Bigsighall · 28/03/2020 12:29

Facts
We still pay:
NI
Corp tax of 19% on all profit
7.5% on dividends up to £34.5k (except the first £2k)
32.5% on dividends over that.

Oh and add to that the fact we get no sick pay, holiday pay, pension allowance, maternity pay or any other benefits. We usually have to pay an accountant, companies house fees, insurances, data protection fees (I can’t remember what these are called).
Just putting some facts around this. It’s not like it used to be.

permana · 28/03/2020 12:30

I know a fair few business owners who run lots of their household expenses through their companies, it's very common.
It's also very common to run and business and work really hard and struggle for money and not tax dodge.
We have both in this society and lots in-between.
Only this morning a person I know was worried because usually her partner works cash in hand for the majority of his small business - which will make claiming for gov support tricky Hmm you can't have it both ways.

permana · 28/03/2020 12:32

Ps can all these business owners stop assuming salaried workers get big companies pensions & sick pay. I don't, and nor do a lot of people.

TabbyStar · 28/03/2020 12:59

Ps can all these business owners stop assuming salaried workers get big companies pensions & sick pay. I don't, and nor do a lot of people.

So why aren't you self-employed if it's so great?

Saz12 · 28/03/2020 13:06

TabbyStar-because it wouldn’t be legal?!

Fortunately the loopholes for reducing tax bill by paying yourself dividends have been tightened up, but people still choose to do it to minimise NIC ant tax. If you’ve minimised what you paid in, then how can you expect to maximise what you get out?

TabbyStar · 28/03/2020 13:42

Fortunately the loopholes for reducing tax bill by paying yourself dividends have been tightened up, but people still choose to do it to minimise NIC ant tax. If you’ve minimised what you paid in, then how can you expect to maximise what you get out?

Can anyone me an example of when you've paid more tax than you are liable for?

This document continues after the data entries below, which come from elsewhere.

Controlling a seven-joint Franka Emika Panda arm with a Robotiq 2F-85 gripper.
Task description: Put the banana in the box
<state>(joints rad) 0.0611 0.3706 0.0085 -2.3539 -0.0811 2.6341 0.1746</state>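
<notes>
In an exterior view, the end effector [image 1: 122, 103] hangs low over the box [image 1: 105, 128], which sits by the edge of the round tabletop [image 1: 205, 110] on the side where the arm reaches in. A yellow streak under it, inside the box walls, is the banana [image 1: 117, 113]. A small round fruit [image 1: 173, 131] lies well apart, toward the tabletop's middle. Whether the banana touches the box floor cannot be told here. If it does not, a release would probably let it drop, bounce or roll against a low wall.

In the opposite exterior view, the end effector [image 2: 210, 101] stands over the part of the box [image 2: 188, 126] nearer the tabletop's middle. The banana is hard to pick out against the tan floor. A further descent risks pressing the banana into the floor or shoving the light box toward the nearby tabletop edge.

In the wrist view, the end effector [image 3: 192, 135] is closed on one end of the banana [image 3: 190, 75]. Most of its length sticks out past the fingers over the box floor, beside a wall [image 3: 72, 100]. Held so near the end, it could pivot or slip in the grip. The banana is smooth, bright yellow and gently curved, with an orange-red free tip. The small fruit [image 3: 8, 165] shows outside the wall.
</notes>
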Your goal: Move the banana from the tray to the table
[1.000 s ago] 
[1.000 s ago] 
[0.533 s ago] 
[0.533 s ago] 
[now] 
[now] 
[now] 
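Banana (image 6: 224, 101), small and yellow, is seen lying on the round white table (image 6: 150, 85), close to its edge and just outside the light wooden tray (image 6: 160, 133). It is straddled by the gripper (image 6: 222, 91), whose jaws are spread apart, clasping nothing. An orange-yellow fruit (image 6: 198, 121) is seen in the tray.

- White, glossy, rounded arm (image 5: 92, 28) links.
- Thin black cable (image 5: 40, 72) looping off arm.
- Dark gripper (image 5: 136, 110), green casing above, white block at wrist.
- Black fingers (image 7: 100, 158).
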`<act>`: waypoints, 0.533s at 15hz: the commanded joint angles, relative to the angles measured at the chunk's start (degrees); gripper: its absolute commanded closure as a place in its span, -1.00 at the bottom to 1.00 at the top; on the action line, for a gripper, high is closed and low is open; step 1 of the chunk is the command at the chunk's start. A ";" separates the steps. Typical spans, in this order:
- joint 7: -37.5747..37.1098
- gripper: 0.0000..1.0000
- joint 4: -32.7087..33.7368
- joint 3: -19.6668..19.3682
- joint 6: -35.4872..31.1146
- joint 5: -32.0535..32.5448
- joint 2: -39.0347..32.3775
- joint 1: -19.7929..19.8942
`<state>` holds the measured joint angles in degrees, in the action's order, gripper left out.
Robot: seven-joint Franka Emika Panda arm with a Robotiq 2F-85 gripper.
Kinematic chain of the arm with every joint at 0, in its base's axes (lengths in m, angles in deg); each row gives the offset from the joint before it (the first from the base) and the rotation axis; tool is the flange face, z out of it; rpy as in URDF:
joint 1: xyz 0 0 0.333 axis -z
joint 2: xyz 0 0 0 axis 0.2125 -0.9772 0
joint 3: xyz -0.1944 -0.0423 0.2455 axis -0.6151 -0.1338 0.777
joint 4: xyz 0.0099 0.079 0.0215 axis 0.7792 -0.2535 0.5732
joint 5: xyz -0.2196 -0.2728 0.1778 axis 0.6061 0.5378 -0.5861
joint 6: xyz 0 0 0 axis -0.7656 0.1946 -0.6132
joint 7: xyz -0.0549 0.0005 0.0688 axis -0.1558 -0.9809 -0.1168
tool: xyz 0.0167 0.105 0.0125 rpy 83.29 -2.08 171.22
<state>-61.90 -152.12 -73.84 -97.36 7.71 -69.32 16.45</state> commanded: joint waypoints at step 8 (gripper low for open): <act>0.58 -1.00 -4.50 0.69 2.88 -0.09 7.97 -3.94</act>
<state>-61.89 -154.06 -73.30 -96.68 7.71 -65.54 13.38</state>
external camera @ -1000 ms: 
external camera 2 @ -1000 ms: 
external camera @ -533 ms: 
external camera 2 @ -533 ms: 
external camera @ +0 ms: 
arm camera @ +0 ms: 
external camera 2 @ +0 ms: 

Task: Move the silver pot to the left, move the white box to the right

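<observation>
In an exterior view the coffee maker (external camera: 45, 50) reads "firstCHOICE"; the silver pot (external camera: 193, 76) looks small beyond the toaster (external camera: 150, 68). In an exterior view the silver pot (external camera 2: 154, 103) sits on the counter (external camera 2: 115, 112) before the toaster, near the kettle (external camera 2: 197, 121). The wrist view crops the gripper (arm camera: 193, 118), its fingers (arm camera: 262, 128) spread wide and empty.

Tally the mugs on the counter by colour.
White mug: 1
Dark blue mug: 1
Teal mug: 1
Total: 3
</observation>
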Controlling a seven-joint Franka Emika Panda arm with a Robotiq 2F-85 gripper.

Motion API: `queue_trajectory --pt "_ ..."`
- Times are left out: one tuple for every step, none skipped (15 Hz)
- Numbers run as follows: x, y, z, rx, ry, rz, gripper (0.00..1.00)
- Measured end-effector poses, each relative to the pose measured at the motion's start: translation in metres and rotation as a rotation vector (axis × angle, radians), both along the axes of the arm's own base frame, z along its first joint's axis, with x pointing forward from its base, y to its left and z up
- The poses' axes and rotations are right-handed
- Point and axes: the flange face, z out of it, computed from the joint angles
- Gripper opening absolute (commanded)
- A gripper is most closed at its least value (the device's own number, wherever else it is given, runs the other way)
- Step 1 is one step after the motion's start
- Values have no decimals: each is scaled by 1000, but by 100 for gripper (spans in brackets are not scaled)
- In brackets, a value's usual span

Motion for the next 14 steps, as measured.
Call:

Blankscreen · 28/03/2020 13:42

The tax rate for a PAYE employee is higher than you pay for dividends.

Also don't forget often husband and wife are both on the books so splitting the money between them and taking full advantage of all the personal allowances available to both of them.

Also can then claim CB as well assuming they're not over the threshold.

Blankscreen · 28/03/2020 13:49

If it wasn't so lucrative to be self employed why have all the contractors been up in arms about the changes to IR35?